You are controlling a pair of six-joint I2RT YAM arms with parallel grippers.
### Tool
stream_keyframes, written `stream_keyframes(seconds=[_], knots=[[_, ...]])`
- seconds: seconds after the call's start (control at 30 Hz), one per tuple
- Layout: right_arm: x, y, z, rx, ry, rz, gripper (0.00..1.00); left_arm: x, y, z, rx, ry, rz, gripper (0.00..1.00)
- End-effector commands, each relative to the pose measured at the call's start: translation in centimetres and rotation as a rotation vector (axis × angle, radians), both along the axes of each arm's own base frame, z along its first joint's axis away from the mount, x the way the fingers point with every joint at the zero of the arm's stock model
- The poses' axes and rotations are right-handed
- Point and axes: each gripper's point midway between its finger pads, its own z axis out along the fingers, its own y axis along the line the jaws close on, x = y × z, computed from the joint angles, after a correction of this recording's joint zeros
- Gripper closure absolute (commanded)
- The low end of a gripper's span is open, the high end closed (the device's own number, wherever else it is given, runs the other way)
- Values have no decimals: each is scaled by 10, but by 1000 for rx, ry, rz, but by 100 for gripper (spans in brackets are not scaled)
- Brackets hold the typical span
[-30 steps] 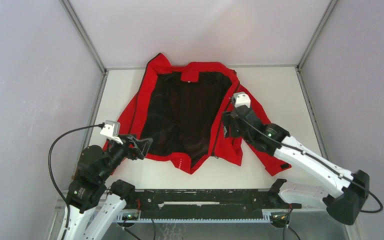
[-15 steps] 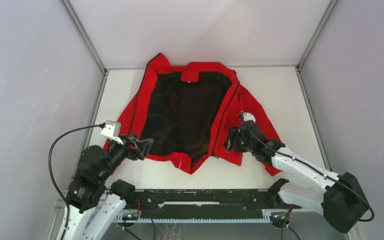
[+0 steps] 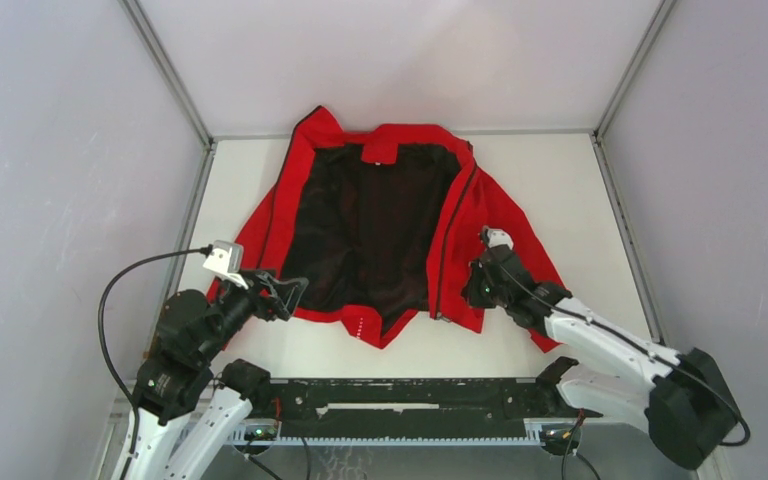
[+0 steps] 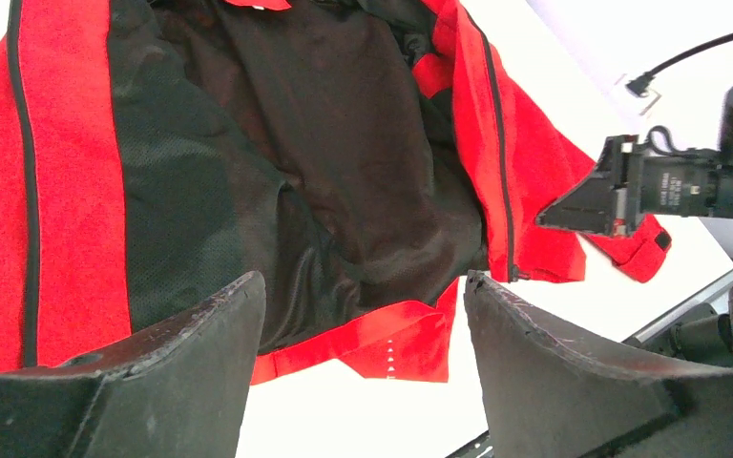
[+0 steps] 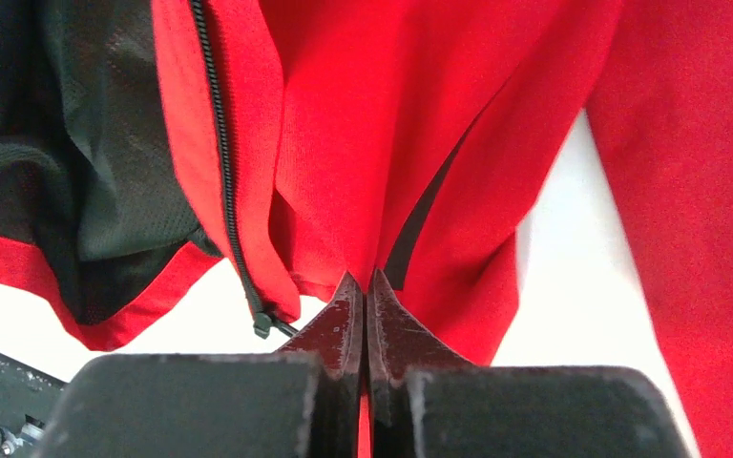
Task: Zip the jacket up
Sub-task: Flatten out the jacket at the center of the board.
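As the overhead camera looks down, the red jacket [image 3: 480,215] lies open on the white bench [image 3: 560,170], collar toward the far wall, its black lining [image 3: 370,230] showing between the two front panels. My left pincer [image 3: 286,293] hangs by the near hem on my left, jaws spread and empty; whether it touches the cloth I cannot tell. My right pincer [image 3: 473,290] sits low on the front panel on my right, close to the near hem and just beside the dark zipper [image 3: 447,255] that runs down that panel's edge. From the left wrist, my fingers [image 4: 162,363] stand wide apart with nothing between them, framing the lining [image 4: 324,143] and the red hem [image 4: 391,348]; across the jacket, the right pincer [image 4: 558,215] meets the red panel beside the zipper [image 4: 499,143]. From the right wrist, my fingertips [image 5: 344,315] are pressed together, clenched on a pinched ridge of the jacket's red fabric near the hem. The zipper [image 5: 221,162] runs down the panel edge left of the pinch. A dark pocket slit [image 5: 420,224] lies just right of the fold, and bare bench [image 5: 554,286] shows between the panel and the sleeve [image 5: 697,191].
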Motion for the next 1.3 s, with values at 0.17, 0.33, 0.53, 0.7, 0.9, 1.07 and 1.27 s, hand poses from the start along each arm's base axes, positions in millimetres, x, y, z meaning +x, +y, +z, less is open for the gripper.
stream_keyframes(seconds=[0.17,0.33,0.53,0.7,0.9,1.07,1.27], knots=[[-30,-18,50,-20,-82,10,100,3,-7,2,-18,-7,-26,20],[-34,-21,82,-23,-131,-31,100,2,-7,2,-19,-10,-26,19],[-31,-38,169,36,-271,-76,100,0,-7,3,-22,-15,-30,19],[-34,-35,180,55,-250,-49,100,-1,-7,4,-24,-20,-33,19],[-47,-34,124,11,-108,-21,100,-3,-7,6,-28,-31,-37,19],[-62,-19,80,16,-1,36,95,-2,-9,5,-27,-25,-46,19],[-54,-7,69,-38,7,40,53,-2,-9,5,-27,-27,-46,19]])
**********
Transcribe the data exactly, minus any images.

● TASK OUTPUT
You are controlling a pair of six-joint I2RT YAM arms with parallel grippers.
### Tool
stream_keyframes, written `stream_keyframes(seconds=[_], knots=[[_, ...]])`
- seconds: seconds after the call's start (control at 30 Hz), one per tuple
- Layout: right_arm: x, y, z, rx, ry, rz, gripper (0.00..1.00); left_arm: x, y, z, rx, ry, rz, gripper (0.00..1.00)
- End-effector commands, each relative to the pose measured at the call's start: translation in centimetres and rotation as a rotation vector (axis × angle, radians), both along the axes of each arm's own base frame, z along its first joint's axis away from the mount, x the way the fingers point with every joint at the zero of the arm's stock model
- The poses' axes and rotations are right-handed
- Point and axes: each gripper's point midway between its finger pads, its own z axis out along the fingers, its own y axis along the line the jaws close on, x = y × z, computed from the joint angles, after a correction of this recording's joint zeros
- Gripper closure absolute (commanded)
- The low end of a gripper's span is open, the high end closed (the device's own number, wherever else it is given, runs the other way)
- Values have no decimals: each is scaled by 10, but by 1000 for rx, ry, rz, but by 100 for gripper (spans in brackets are not scaled)
- Brackets hold the typical span
[-30 steps] 
[-15 steps] 
[+0 steps] 
[+0 steps] 
[+0 steps] 
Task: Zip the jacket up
Sub-task: Flatten out the jacket at the center of the board.
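As the overhead camera looks down, the red jacket [image 3: 480,215] lies open on the white bench [image 3: 560,170], collar toward the far wall, its black lining [image 3: 370,230] showing between the two front panels. My left pincer [image 3: 286,293] hangs by the near hem on my left, jaws spread and empty; whether it touches the cloth I cannot tell. My right pincer [image 3: 473,290] sits low on the front panel on my right, close to the near hem and just beside the dark zipper [image 3: 447,255] that runs down that panel's edge. From the left wrist, my fingers [image 4: 162,363] stand wide apart with nothing between them, framing the lining [image 4: 324,143] and the red hem [image 4: 391,348]; across the jacket, the right pincer [image 4: 558,215] meets the red panel beside the zipper [image 4: 499,143]. From the right wrist, my fingertips [image 5: 344,315] are pressed together, clenched on a pinched ridge of the jacket's red fabric near the hem. The zipper [image 5: 221,162] runs down the panel edge left of the pinch. A dark pocket slit [image 5: 420,224] lies just right of the fold, and bare bench [image 5: 554,286] shows between the panel and the sleeve [image 5: 697,191].
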Motion for the next 1.3 s, with values at 0.17, 0.33, 0.53, 0.7, 0.9, 1.07 and 1.27 s, hand poses from the start along each arm's base axes, positions in millimetres, x, y, z meaning +x, +y, +z, less is open for the gripper.
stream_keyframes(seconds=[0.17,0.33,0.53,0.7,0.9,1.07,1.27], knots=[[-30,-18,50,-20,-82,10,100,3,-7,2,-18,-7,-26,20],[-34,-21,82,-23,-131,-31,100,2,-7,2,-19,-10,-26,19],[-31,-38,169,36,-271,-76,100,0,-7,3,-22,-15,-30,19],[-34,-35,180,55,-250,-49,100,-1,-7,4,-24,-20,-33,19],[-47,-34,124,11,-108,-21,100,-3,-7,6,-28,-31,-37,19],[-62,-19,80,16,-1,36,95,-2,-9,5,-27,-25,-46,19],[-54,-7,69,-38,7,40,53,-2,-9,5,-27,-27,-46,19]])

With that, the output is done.